• **How to complete this task**
The listing is to be printed in full, exactly as given.
- - -
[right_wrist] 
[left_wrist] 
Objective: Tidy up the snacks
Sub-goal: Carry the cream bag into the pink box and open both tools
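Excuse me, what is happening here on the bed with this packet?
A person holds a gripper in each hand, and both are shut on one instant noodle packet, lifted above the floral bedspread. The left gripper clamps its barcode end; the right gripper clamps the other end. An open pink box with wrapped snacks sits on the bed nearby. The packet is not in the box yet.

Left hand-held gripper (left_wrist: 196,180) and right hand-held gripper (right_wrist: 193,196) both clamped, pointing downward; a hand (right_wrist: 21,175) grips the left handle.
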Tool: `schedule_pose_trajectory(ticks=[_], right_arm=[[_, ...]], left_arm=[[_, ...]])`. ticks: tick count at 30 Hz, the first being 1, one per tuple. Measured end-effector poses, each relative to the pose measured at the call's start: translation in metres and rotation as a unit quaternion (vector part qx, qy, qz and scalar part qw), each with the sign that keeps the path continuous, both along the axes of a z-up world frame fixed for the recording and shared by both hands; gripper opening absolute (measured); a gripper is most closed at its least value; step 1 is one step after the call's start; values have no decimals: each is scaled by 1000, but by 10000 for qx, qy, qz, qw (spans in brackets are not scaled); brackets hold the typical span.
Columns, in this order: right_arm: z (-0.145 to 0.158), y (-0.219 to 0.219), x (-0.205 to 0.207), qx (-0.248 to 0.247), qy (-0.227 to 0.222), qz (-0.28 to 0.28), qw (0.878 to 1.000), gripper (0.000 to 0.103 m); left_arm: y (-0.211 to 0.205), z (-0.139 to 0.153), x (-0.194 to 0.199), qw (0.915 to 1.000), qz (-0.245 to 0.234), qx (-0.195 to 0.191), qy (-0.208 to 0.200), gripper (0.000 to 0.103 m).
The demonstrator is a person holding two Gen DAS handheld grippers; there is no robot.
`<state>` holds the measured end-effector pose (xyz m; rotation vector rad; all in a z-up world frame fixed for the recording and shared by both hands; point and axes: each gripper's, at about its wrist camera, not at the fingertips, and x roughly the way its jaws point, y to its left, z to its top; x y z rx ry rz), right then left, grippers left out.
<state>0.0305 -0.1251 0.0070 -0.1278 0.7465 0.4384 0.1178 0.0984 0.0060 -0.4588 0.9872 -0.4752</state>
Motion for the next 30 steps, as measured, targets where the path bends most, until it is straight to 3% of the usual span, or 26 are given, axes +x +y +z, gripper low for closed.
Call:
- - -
• **Output below**
[right_wrist] 
[left_wrist] 
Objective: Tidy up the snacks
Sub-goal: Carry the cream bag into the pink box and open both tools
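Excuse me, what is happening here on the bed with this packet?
A person holds a gripper in each hand, and both are shut on one instant noodle packet, lifted above the floral bedspread. The left gripper clamps its barcode end; the right gripper clamps the other end. An open pink box with wrapped snacks sits on the bed nearby. The packet is not in the box yet.

Left hand-held gripper (left_wrist: 196,180) and right hand-held gripper (right_wrist: 193,196) both clamped, pointing downward; a hand (right_wrist: 21,175) grips the left handle.
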Tool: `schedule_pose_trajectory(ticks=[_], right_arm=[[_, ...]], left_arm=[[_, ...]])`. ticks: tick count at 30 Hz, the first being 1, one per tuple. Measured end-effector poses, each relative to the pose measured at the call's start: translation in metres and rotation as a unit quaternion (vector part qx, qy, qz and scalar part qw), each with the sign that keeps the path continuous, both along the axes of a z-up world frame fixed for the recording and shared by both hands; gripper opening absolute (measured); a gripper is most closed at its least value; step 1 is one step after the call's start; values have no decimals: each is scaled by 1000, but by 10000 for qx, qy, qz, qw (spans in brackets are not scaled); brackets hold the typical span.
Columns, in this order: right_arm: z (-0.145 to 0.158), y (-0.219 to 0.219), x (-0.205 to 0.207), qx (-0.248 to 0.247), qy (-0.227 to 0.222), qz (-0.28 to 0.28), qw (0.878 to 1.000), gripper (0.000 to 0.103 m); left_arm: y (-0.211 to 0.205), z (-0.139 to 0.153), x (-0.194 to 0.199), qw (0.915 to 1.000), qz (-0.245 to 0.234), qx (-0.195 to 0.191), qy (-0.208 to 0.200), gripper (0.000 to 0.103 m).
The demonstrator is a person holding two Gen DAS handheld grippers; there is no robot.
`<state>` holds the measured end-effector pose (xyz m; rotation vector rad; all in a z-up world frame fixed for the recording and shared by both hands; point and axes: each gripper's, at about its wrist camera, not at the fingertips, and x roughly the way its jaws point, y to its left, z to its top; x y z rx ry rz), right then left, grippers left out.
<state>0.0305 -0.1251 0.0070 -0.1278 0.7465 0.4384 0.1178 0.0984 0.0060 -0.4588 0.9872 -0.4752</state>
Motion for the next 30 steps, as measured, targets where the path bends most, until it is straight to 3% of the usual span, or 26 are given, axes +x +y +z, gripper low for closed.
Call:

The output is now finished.